[Records drawn from a dataset]
____

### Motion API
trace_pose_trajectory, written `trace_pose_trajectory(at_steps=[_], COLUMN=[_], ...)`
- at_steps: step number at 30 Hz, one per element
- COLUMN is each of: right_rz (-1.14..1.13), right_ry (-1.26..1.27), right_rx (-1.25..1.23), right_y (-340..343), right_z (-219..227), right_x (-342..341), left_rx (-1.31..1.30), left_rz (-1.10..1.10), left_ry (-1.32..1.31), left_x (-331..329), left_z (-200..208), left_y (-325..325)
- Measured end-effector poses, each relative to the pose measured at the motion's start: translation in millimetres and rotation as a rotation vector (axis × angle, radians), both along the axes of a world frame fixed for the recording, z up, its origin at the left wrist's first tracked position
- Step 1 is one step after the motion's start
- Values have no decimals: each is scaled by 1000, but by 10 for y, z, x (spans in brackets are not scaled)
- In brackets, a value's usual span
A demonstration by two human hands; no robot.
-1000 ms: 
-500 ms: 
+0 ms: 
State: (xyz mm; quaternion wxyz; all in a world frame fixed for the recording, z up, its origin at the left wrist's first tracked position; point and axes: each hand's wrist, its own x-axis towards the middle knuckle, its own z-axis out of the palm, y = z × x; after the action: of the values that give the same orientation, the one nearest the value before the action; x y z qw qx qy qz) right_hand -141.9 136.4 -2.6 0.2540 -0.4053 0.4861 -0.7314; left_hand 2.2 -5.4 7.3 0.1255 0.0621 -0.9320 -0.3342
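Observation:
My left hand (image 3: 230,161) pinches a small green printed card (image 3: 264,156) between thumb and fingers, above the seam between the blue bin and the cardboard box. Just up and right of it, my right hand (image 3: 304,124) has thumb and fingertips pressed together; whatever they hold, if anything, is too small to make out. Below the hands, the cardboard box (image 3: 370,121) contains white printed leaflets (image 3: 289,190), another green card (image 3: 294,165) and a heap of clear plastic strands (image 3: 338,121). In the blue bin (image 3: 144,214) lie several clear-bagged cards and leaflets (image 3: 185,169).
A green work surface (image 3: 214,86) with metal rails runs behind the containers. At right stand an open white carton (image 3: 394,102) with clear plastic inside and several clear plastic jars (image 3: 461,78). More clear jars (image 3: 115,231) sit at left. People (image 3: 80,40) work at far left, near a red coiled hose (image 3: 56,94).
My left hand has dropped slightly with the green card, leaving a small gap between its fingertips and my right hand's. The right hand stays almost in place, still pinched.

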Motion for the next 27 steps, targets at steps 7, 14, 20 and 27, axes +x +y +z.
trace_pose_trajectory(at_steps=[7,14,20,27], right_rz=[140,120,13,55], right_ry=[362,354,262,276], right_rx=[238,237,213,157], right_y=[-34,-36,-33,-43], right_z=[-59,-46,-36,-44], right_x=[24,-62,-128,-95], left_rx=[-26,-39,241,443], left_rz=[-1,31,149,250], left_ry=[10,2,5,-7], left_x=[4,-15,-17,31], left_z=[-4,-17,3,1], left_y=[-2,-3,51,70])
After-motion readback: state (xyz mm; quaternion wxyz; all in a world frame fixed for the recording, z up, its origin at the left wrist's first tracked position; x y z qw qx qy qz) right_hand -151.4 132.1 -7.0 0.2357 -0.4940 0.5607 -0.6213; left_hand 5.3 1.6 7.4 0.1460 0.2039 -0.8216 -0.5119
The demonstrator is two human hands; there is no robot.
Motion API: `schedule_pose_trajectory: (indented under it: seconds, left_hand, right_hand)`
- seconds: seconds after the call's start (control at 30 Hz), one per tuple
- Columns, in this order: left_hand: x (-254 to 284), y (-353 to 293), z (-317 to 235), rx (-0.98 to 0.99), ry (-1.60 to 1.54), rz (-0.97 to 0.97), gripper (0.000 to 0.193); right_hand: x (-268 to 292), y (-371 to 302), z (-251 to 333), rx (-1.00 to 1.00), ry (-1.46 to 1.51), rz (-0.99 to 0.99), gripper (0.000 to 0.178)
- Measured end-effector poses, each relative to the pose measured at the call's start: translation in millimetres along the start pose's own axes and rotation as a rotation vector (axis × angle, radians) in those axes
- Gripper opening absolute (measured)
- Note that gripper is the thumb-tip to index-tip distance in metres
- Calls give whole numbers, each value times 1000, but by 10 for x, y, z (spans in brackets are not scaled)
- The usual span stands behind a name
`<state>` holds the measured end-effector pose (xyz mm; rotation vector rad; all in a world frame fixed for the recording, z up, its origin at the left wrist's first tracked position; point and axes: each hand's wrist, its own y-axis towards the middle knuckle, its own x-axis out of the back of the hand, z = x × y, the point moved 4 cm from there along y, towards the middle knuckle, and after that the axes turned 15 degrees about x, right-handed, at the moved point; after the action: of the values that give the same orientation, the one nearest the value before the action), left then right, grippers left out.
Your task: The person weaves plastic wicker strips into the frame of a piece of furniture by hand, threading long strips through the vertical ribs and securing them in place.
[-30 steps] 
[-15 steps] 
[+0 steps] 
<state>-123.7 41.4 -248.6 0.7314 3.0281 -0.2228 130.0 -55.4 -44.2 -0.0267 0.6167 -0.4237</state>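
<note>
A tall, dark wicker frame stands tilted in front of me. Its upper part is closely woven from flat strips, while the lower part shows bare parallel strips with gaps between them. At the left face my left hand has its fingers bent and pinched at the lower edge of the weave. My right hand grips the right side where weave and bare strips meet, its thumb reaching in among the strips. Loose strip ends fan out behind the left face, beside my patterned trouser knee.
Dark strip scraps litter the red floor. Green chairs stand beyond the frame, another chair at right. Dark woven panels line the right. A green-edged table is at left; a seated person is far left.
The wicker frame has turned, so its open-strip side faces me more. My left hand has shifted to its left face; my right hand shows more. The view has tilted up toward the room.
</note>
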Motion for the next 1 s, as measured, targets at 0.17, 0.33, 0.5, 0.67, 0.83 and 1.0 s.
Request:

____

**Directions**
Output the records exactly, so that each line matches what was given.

**Response area**
### Motion API
trace_pose_trajectory, written `trace_pose_trajectory(at_steps=[_], COLUMN=[_], ...)`
- at_steps: step number at 30 Hz, one per element
- COLUMN is each of: right_rz (-1.14..1.13), right_ry (-1.26..1.27), right_rx (-1.25..1.23), right_y (-340..343), right_z (-219..227), right_x (-342..341), left_rx (-1.31..1.30), left_rz (-1.10..1.10), left_ry (-1.32..1.31), left_x (-331..329), left_z (-200..208), left_y (-325..325)
- Measured end-effector poses, each relative to the pose measured at the motion's start: translation in millimetres and rotation as a rotation vector (axis × angle, radians), both along the axes of a world frame fixed for the recording, z up, its origin at the left wrist's first tracked position
- Step 1 is one step after the motion's start
- Values have no decimals: each is scaled by 1000, but by 10 for y, z, x (spans in brackets are not scaled)
- In brackets, a value's usual span
A demonstration by two human hands; no robot.
-1000 ms: 
-500 ms: 
+0 ms: 
State: (xyz mm; quaternion wxyz; all in a world frame fixed for the recording, z up, its origin at the left wrist's first tracked position; point and axes: each hand's wrist, its own x-axis towards the middle knuckle, its own z-axis out of the palm, y = z × x; after the action: of the values that give the same orientation, the one nearest the value before the action; x y z qw qx qy qz) right_hand -141.9 136.4 -2.6 0.2540 -0.4053 0.4861 -0.7314; left_hand 2.2 -5.4 7.3 0.1255 0.0621 -0.9320 -0.3342
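Observation:
My left hand (image 3: 230,161) pinches a small green printed card (image 3: 264,156) between thumb and fingers, above the seam between the blue bin and the cardboard box. Just up and right of it, my right hand (image 3: 304,124) has thumb and fingertips pressed together; whatever they hold, if anything, is too small to make out. Below the hands, the cardboard box (image 3: 370,121) contains white printed leaflets (image 3: 289,190), another green card (image 3: 294,165) and a heap of clear plastic strands (image 3: 338,121). In the blue bin (image 3: 144,214) lie several clear-bagged cards and leaflets (image 3: 185,169).
A green work surface (image 3: 214,86) with metal rails runs behind the containers. At right stand an open white carton (image 3: 394,102) with clear plastic inside and several clear plastic jars (image 3: 461,78). More clear jars (image 3: 115,231) sit at left. People (image 3: 80,40) work at far left, near a red coiled hose (image 3: 56,94).
My left hand has dropped slightly with the green card, leaving a small gap between its fingertips and my right hand's. The right hand stays almost in place, still pinched.
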
Motion for the next 27 steps, targets at steps 7, 14, 20 and 27, axes +x +y +z.
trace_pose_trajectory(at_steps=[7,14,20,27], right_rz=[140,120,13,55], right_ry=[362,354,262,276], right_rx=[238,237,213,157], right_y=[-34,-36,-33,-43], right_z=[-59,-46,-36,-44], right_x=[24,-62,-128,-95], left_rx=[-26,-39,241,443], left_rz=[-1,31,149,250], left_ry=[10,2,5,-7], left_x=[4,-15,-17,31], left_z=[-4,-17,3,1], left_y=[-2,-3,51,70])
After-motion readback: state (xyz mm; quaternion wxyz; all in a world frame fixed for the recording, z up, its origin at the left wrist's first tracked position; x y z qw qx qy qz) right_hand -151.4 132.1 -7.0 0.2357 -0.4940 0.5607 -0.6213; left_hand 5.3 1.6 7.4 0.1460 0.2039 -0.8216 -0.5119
The demonstrator is two human hands; there is no robot.
Motion API: `schedule_pose_trajectory: (indented under it: seconds, left_hand, right_hand)`
- seconds: seconds after the call's start (control at 30 Hz), one per tuple
- Columns, in this order: left_hand: x (-254 to 284), y (-353 to 293), z (-317 to 235), rx (-0.98 to 0.99), ry (-1.60 to 1.54), rz (-0.97 to 0.97), gripper (0.000 to 0.193); right_hand: x (-268 to 292), y (-371 to 302), z (-251 to 333), rx (-1.00 to 1.00), ry (-1.46 to 1.51), rz (-0.99 to 0.99), gripper (0.000 to 0.178)
- Measured end-effector poses, each relative to the pose measured at the call's start: translation in millimetres along the start pose's own axes and rotation as a rotation vector (axis × angle, radians) in those axes
- Gripper opening absolute (measured)
- Note that gripper is the thumb-tip to index-tip distance in metres
- Calls give whole numbers, each value times 1000, but by 10 for x, y, z (spans in brackets are not scaled)
- The usual span stands behind a name
`<state>` holds the measured end-effector pose (xyz mm; rotation vector rad; all in a world frame fixed for the recording, z up, its origin at the left wrist's first tracked position; point and axes: each hand's wrist, its own y-axis towards the middle knuckle, its own x-axis out of the back of the hand, z = x × y, the point moved 4 cm from there along y, towards the middle knuckle, and after that the axes turned 15 degrees about x, right-handed, at the moved point; after the action: of the values that give the same orientation, the one nearest the value before the action), left then right, grippers left out.
Your task: The person weaves plastic wicker strips into the frame of a piece of furniture by hand, threading long strips through the vertical ribs and securing them in place.
[-30 steps] 
[-15 steps] 
[+0 steps] 
<state>-123.7 41.4 -248.6 0.7314 3.0281 -0.2228 130.0 -55.4 -44.2 -0.0267 0.6167 -0.4237</state>
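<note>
A tall, dark wicker frame stands tilted in front of me. Its upper part is closely woven from flat strips, while the lower part shows bare parallel strips with gaps between them. At the left face my left hand has its fingers bent and pinched at the lower edge of the weave. My right hand grips the right side where weave and bare strips meet, its thumb reaching in among the strips. Loose strip ends fan out behind the left face, beside my patterned trouser knee.
Dark strip scraps litter the red floor. Green chairs stand beyond the frame, another chair at right. Dark woven panels line the right. A green-edged table is at left; a seated person is far left.
The wicker frame has turned, so its open-strip side faces me more. My left hand has shifted to its left face; my right hand shows more. The view has tilted up toward the room.
</note>
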Motion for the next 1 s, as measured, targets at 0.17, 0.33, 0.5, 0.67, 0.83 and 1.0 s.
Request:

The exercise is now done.